• **YOUR ASSIGNMENT**: Where the data below begins, start duplicating lines exactly, and finish with the line containing "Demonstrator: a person"; add nothing else. Leave the pictures out.

• **RECORDED INFORMATION**:
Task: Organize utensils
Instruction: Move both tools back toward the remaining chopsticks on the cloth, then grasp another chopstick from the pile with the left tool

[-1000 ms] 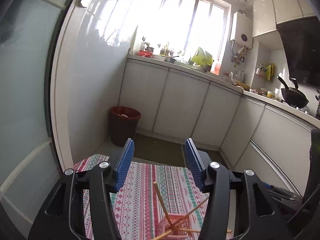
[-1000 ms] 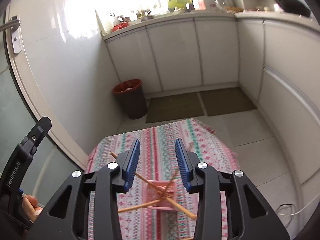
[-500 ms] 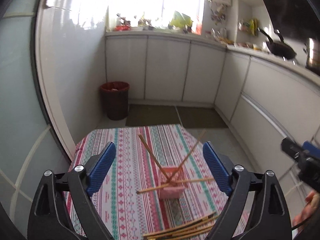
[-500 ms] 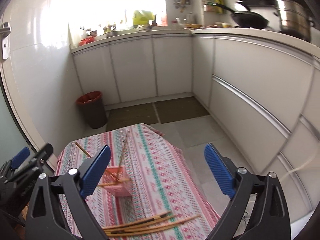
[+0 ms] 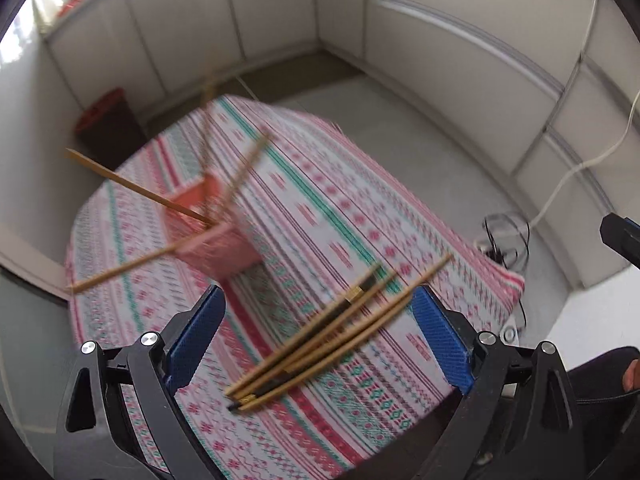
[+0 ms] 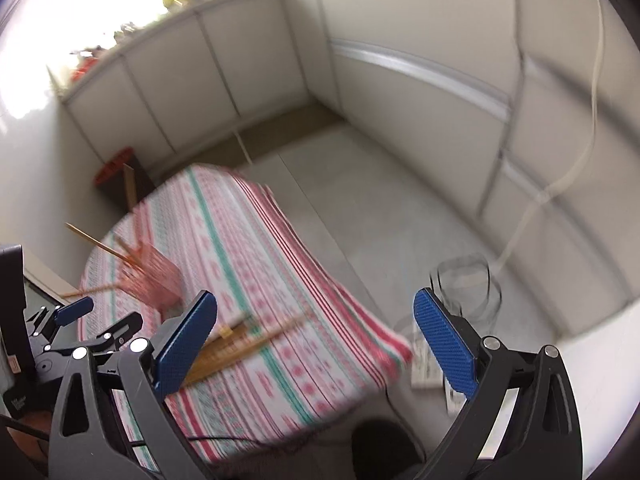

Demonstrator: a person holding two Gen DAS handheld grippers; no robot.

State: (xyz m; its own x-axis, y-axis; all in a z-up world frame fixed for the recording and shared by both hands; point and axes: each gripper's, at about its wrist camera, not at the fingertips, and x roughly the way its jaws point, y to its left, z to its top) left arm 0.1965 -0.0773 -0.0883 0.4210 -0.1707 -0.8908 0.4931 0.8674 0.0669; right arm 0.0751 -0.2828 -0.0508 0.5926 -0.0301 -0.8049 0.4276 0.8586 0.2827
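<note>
A bundle of several loose chopsticks (image 5: 336,332) lies on the patterned tablecloth (image 5: 320,200), wooden and dark ones together. My left gripper (image 5: 318,340) is open, its blue pads on either side of the bundle, above it. A pink holder basket (image 5: 218,236) stands farther back with a few chopsticks sticking out at angles. My right gripper (image 6: 316,344) is open and empty over the table's right edge. The bundle (image 6: 240,344) shows by its left pad, and the basket (image 6: 154,280) at far left. The left gripper (image 6: 76,332) shows there too.
The small table stands in a narrow kitchen with white cabinets (image 5: 460,60) around it. A red bin (image 5: 108,128) is on the floor behind. A power strip and cables (image 5: 500,248) lie on the floor at right. A clear jar (image 6: 468,292) stands on the floor.
Both views have tilted down toward the table and moved closer. The chopstick bundle now lies between my left gripper's pads. Both grippers stay wide open; they were narrower one second ago.
</note>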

• **SOLUTION TO THE PROBLEM**:
Task: Organize utensils
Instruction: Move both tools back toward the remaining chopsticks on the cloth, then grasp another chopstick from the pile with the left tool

[-1000 ms] 
[-1000 ms] 
[-500 ms] 
[-500 ms] 
[+0 ms] 
[+0 ms] 

Demonstrator: a person holding two Gen DAS handheld grippers; no robot.

Nothing more is needed to finish the exercise.